Tuesday, 14 February 2017

Theories of Surplus Value, Part I, Chapter 3 - Part 34

Ramsey (An Essay on the Distribution of Wealth (Edinburgh, 1836)) also picks up on the failure of Smith, Say and Ricardo to include the value of constant capital, as well as the value created by labour.

““Mr. Ricardo,” he says, “[…seems to…] consider the whole produce as divided between wages and profits, forgetting the part necessary for replacing fixed capital” (p. 174, note).” (p 104)

Ramsey means constant capital when he says fixed capital here. Ramsey is not quite right, because, as Marx says, Ricardo always deducts the consumed constant capital, in these references, so as to concentrate on the new value created.

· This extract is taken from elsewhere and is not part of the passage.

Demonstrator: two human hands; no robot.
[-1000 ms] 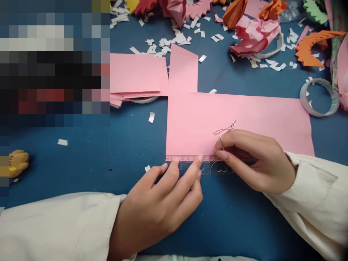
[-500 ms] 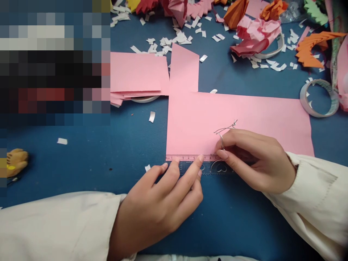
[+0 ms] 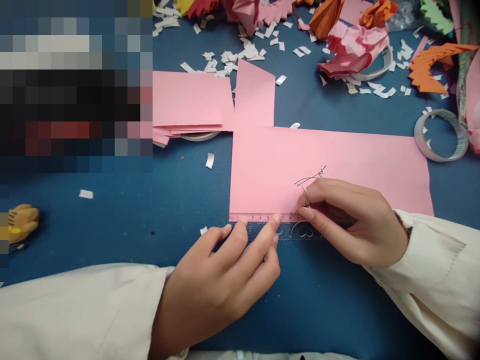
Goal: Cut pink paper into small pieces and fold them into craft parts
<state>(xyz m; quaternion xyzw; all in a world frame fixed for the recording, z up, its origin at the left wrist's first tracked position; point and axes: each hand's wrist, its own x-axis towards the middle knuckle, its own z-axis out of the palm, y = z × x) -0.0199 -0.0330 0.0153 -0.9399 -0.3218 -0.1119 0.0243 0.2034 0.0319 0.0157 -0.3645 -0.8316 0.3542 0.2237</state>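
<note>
A large sheet of pink paper [image 3: 277, 165] lies flat on the blue table. Along its front edge is a clear plastic ruler [image 3: 262, 231] with cut-out shapes, a heart among them. The spread fingertips of my left hand [image 3: 225, 280] rest on the ruler, pressing it at the paper's edge. Just right of those fingers, my right hand [image 3: 356, 220] pinches a thin bent metal wire [image 3: 312, 177] between thumb and forefinger. The wire has a twisted end that sticks up over the paper, while its lower tip by the ruler is hidden by my fingers.
Stacked pink pieces [image 3: 191, 100] and an upright-lying pink strip [image 3: 255, 95] are behind the sheet. A tape roll [image 3: 440, 135] touches its right corner. White scraps [image 3: 240, 55], crumpled pink paper [image 3: 352, 47] and folded orange pieces [image 3: 435, 65] litter the back. A yellow object [image 3: 24, 223] sits left.
</note>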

“Nevertheless, on the main issue Ramsay is right. Because Ricardo does not make any further examination at all of the constant part of capital, and pays no attention to it, he makes gross errors and in particular confuses profit with surplus-value, besides errors in investigating oscillations in the rate of profit and so on.” (p 104) 

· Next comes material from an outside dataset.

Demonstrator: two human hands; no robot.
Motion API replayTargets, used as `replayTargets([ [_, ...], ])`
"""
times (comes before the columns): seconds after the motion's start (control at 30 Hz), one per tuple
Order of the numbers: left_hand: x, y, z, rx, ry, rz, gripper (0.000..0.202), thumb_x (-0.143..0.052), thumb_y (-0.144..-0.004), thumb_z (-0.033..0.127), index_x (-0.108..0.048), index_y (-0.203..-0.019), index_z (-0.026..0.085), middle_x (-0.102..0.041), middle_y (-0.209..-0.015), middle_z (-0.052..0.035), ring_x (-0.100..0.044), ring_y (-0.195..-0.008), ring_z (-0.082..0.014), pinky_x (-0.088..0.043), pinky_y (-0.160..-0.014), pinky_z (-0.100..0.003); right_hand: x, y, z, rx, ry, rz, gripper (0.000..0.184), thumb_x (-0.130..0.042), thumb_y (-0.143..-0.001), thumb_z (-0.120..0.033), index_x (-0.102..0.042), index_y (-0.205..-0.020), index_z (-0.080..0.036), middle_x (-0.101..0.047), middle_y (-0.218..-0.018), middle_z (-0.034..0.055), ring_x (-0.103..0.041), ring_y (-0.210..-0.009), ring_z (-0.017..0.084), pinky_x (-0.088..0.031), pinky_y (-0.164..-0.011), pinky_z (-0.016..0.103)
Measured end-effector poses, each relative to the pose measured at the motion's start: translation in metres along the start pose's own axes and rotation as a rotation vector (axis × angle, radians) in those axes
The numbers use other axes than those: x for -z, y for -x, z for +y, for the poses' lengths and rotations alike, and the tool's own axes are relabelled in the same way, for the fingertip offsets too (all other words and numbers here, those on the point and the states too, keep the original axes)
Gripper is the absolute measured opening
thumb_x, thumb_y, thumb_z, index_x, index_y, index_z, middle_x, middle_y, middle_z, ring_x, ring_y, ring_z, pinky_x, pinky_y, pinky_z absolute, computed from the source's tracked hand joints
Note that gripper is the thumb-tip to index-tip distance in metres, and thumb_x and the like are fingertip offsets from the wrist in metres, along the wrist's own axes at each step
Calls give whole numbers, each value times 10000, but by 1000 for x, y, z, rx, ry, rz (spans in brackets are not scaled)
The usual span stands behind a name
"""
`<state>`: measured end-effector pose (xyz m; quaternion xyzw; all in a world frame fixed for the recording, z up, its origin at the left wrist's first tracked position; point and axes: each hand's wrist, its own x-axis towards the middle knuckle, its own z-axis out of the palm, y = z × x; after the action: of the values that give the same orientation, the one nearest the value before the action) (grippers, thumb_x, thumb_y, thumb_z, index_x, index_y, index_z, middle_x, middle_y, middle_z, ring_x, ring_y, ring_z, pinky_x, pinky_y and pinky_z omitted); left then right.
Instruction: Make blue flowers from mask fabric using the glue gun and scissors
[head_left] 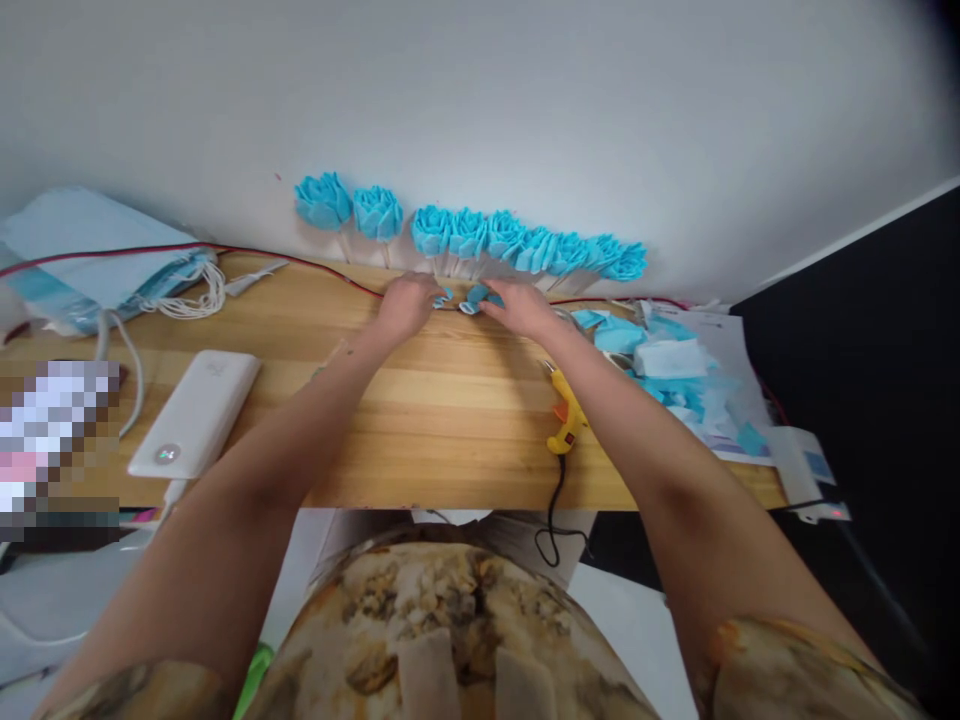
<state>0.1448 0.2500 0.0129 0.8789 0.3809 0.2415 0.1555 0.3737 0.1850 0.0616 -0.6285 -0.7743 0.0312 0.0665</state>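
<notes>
Both hands are at the back of the wooden table, below a row of blue handmade flowers (469, 233) on pale stems against the wall. My left hand (409, 305) is closed, with small blue scraps (444, 297) at its fingertips. Opposite it, my right hand (523, 307) has its fingers curled down onto a blue piece of mask-like material (474, 298). A short gap separates the hands. The undersides of the fingers are partly hidden. A yellow glue gun (568, 412) lies beside my right forearm, its cord hanging over the front edge.
Blue and white cut pieces (671, 360) are heaped on paper at the right. A stack of blue sheets (97, 255) with white ear loops lies at the left, near a white power bank (196, 412). A red and black wire (292, 260) runs along the back.
</notes>
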Motion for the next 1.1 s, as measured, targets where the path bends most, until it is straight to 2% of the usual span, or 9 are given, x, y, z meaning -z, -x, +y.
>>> replayTargets([
  [0.13, 1, 6, -2, 16, -92, 39, 380, -503, -923, 99, -793, -1157, 170, -763, -1221, -118, -663, -1167, -263, -490, -1073, -401, -7, -16, -1, -17, 29, -9, 481, -407, -1020, -178, -621, -1449, -138, -661, -1447, 138, -648, -1297, 288, -490, -1067, 393],
  [0.33, -1, 3, 0, 31, -96, 87, 344, -528, -926, 88, -808, -1101, 183, -775, -1176, -110, -687, -1123, -259, -523, -1034, -393, -10, -32, 1, 106, 93, -64, 539, -483, -903, -23, -685, -1379, -176, -669, -1445, 84, -578, -1373, 254, -427, -1131, 342],
  [0.4, 0, 2, 2, 16, -85, 110, 345, -520, -931, 93, -812, -1087, 193, -781, -1154, -101, -691, -1106, -256, -526, -1026, -395, -11, -35, 2, 146, 109, -95, 507, -481, -912, -25, -714, -1334, -183, -702, -1390, 96, -594, -1339, 255, -441, -1096, 339],
  [0.5, 0, 1, 11, -6, -70, 112, 354, -514, -926, 98, -812, -1092, 193, -789, -1135, -92, -699, -1083, -253, -532, -1003, -387, -11, -38, 2, 149, 138, -106, 440, -470, -943, -62, -744, -1274, -156, -735, -1282, 158, -619, -1260, 296, -456, -1026, 368],
  [0.7, -10, 0, 38, -42, -49, 79, 339, -536, -933, 128, -812, -1110, 215, -793, -1097, -87, -701, -1051, -257, -534, -953, -374, -4, -31, 2, 90, 134, -43, 336, -533, -907, -103, -761, -1152, -118, -716, -1249, 200, -609, -1200, 340, -454, -950, 399],
  [0.83, -17, -5, 43, -3, -75, 94, 289, -585, -923, 140, -816, -1086, 199, -777, -1120, -106, -675, -1091, -275, -508, -974, -390, -1, -25, 6, 48, 65, 21, 278, -577, -894, -142, -767, -1096, -121, -729, -1189, 178, -631, -1141, 323, -453, -955, 394],
  [0.93, -19, -7, 44, -10, -134, 5, 258, -632, -922, 176, -807, -1111, 199, -769, -1139, -110, -659, -1110, -283, -483, -993, -405, 0, -22, 9, 32, -11, 53, 234, -616, -886, -167, -773, -1057, -140, -744, -1159, 143, -640, -1131, 293, -451, -963, 369],
  [1.0, -20, -6, 45, -4, -184, -51, 239, -645, -930, 209, -809, -1104, 193, -770, -1122, -124, -657, -1098, -300, -481, -965, -419, -1, -20, 12, 13, -81, 64, 203, -645, -877, -190, -773, -1030, -157, -757, -1127, 117, -653, -1089, 273, -458, -928, 352],
  [1.1, -21, -6, 49, 10, -224, -64, 223, -648, -942, 258, -817, -1058, 172, -768, -1091, -149, -655, -1086, -327, -477, -926, -436, -3, -16, 14, -24, -194, 64, 162, -659, -860, -194, -769, -977, -167, -773, -1007, 79, -668, -950, 233, -456, -832, 319],
])
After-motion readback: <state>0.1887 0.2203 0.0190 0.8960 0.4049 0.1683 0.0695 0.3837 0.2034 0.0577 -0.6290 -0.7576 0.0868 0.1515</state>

Marx quotes Ramsey further on this point, and compares him with Ricardo, to draw out important lessons in relation to the reduction in the value of the fixed and circulating constant capital, concerning the rate of profit, and how it affects individual capitalists, as opposed to capital in general.

Ramsey says,

““In what manner is a comparison to be instituted between the product and the stock expended upon it? With regard to a whole nation … it is evident that all the various elements of the stock expended must he reproduced in some employment or another, otherwise the industry of the country could not go on as formerly. The raw material of manufactures, the implements used in them, as also in agriculture, the extensive machinery engaged in the former, the buildings necessary for fabricating or storing the produce, must all be parts of the total return of a country, as well as of the advances of its master-capitalists. Therefore, the quantity of the former may he compared with that of the latter, each article being supposed placed as it were beside that of a similar kind” (l.c., pp. 137–39). (p 105)

This is a repetition of Marx's point, set out in Capital III, that social reproduction requires that the physical elements of constant capital be replaced in kind, at least in effectiveness, i.e. two machines may be replaced with just one, provided the one machine does, at least, the same work as the previous two.

Of course, as Ramsey goes on, each individual capitalist does not physically reproduce the consumed elements of their own constant capital from their own output, in the way, for example, a farmer replaces seeds, or a coal mine replaces the coal, used in its steam engines, with the coal it mines. Rather that constant capital is physically reproduced out of the commodities produced by other capitals, and bought from them with an equivalent amount of exchange value recovered in the value of the commodity.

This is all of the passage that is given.